I love working with AI to find new solutions. I thought about a field that is yet to adopt AI and thought of apps such as myFitnessPal or Calorie Tracker.
What it does
PIK is a modern day food app that solves the tedious process of manually inputting your meals. The user will only need to take a picture and an AI model will predict what food is present on that picture and how much calories it has.
How I built it
I have managed to only build the initial AI model for food classification. Using pytorch, I made use of transfer learning to accelerate the development process and save myself the trouble of figuring out why my model isn't training.
Challenges I ran into
At first, I didn't achieve very good training results, but I managed to solve that by trying out different optimizers, loss criterions, and image preprocessing methods. I also spent quite a lot of time trying to figure out how to use AWS SageMaker to train the model before realising that it might be better to train on Colab on a smaller dataset. I am yet to make use of EC2 for the full training and deployment of the model.

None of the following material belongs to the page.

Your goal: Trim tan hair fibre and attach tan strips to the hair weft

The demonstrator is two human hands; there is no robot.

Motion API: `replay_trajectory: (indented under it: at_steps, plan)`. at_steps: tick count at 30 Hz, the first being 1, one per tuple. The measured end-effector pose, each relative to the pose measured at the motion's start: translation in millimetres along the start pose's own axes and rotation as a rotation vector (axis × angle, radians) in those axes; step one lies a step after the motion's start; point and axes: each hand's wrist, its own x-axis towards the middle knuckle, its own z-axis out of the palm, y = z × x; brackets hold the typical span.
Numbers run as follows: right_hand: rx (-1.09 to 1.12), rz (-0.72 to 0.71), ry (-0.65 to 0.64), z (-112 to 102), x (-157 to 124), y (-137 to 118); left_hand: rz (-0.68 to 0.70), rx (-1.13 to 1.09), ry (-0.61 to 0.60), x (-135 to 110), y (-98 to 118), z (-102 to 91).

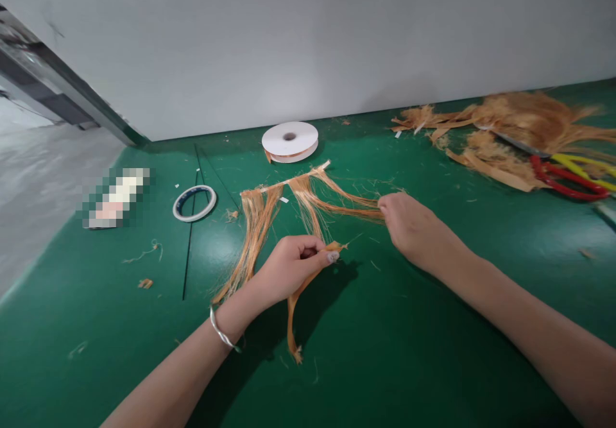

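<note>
A fringe of orange fibre strands (pixel 269 206) hangs from a strip of tape and lies spread on the green table (pixel 120 325). My left hand (pixel 293 264) is closed in a pinch on one bundle of the orange strands, whose loose end trails down toward me. A thin bangle sits on that wrist. My right hand (pixel 409 222) is closed on another bundle of strands drawn out to the right, taut from the strip.
A white tape spool (pixel 290 140) sits at the back by the grey wall. A small tape ring (pixel 194 203) lies to the left beside a thin black rod (pixel 188 248). A heap of orange fibre (pixel 520 126) and red-and-yellow scissors (pixel 568 174) lie at the right.
</note>
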Motion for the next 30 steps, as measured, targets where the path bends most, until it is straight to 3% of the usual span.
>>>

Accomplishments that I'm proud of
I am proud that I managed to actually train the model, even though it is only the first step to developing the app itself.
What I learned
Despite not making use of it, I think I learned way more about cloud computing than I did previously, especially because I was able to see just how much I have yet to learn.
What's next for PIK
The next step for PIK is training the full model, preferably on AWS so that I can deploy the model. To create the calorie tracking functionality, I need to develop a backend app which would make use of a food api containing all the necessary calorie and nutrition information. Lastly, I need to develop the frontend application itself.